Exercise instructions => Reprint the whole of the data exactly.

(Beginning of Dataset extract)

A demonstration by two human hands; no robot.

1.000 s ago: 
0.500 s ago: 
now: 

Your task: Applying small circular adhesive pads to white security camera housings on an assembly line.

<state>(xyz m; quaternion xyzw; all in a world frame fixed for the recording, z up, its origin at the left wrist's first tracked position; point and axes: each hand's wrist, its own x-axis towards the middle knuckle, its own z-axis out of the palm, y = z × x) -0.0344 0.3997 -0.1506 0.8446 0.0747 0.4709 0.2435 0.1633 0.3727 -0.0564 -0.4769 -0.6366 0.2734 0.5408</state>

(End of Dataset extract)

Result for this exercise =>
A demonstration by two human hands; no robot.

1.000 s ago: 
0.500 s ago: 
now: 

Your task: Applying small circular adhesive pads to white security camera housings on an assembly line.

<state>(xyz m; quaternion xyzw; all in a world frame fixed for the recording, z up, its origin at the left wrist's first tracked position; point and axes: each hand's wrist, its own x-axis towards the middle knuckle, its own z-axis out of the palm, y = z × x) -0.0344 0.3997 -0.1506 0.8446 0.0747 0.4709 0.2435 0.1633 0.3727 -0.0564 -0.4769 -0.6366 0.2734 0.5408</state>

The output is done.